Si el doble estándar de Insulza lo explica su pequeñez política, ¿qué explica la hipocresía de los otros líderes de la región? La respuesta a esta pregunta es compleja. Un factor de peso es que la OEA es un club de presidentes y por eso siempre será más activa y resuelta defendiendo al Poder Ejecutivo que defendiendo a los otros poderes e instituciones de los abusos del Ejecutivo. Un dato ya olvidado es que, después de que las instituciones hondureñas declararan ilegal la consulta promovida por Zelaya, Insulza –sin recibir quejas de ningún país miembro– propuso enviar a Honduras una misión de observación de la OEA, parcializándose a favor de un presidente que claramente violaba la Constitución de su país.

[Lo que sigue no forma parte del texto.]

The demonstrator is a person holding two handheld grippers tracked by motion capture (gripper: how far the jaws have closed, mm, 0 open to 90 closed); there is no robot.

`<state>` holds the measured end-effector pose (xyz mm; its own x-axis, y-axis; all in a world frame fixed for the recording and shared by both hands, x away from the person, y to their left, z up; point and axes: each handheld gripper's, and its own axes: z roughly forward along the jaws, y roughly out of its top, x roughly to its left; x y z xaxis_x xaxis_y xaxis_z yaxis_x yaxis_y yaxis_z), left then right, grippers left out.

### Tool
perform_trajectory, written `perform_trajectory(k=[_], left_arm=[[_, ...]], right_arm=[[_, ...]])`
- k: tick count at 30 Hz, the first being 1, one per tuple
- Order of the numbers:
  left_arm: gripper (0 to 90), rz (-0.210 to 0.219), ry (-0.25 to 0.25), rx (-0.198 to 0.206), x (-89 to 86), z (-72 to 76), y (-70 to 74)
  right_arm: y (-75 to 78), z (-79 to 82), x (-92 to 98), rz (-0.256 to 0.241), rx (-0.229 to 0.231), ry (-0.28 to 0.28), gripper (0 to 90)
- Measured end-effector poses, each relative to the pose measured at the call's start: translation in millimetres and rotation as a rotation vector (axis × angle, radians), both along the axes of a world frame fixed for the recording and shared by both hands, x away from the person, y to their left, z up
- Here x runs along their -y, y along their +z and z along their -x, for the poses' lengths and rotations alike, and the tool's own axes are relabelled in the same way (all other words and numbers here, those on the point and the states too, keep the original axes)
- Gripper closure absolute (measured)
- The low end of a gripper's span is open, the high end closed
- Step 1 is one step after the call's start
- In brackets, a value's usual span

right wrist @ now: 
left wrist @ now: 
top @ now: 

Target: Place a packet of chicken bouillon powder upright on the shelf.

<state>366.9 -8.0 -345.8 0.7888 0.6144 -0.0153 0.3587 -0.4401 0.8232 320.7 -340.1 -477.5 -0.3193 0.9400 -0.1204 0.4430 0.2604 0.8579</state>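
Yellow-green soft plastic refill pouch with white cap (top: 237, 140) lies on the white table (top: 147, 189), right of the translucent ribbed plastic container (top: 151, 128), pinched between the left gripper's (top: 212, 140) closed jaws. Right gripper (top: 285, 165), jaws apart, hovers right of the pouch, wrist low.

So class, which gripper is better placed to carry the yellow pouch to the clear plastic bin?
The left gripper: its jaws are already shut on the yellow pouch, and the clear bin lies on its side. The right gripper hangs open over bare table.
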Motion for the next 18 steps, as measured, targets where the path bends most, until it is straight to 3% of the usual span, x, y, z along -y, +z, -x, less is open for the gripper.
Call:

Pero otro factor más coyuntural es el liderazgo político de Hugo Chávez. El presidente venezolano no sólo ha liderado un esfuerzo bastante exitoso de relegitimación regional de la dictadura cubana. También ha contribuido a legitimar en el hemisferio un concepto de democracia que privilegia exageradamente al Poder Ejecutivo y minimiza la importancia de la separación de poderes y el Estado de Derecho. Es decir, un sistema en el que un presidente electo popularmente tiene el derecho a interpretar su mandato como una carta blanca para atropellar a otros poderes e instituciones (a veces también electos popularmente) y reformular las leyes para ajustarlas al marco de su propio proyecto político. En este sentido América Latina está tristemente bailando al son de la revolución bolivariana.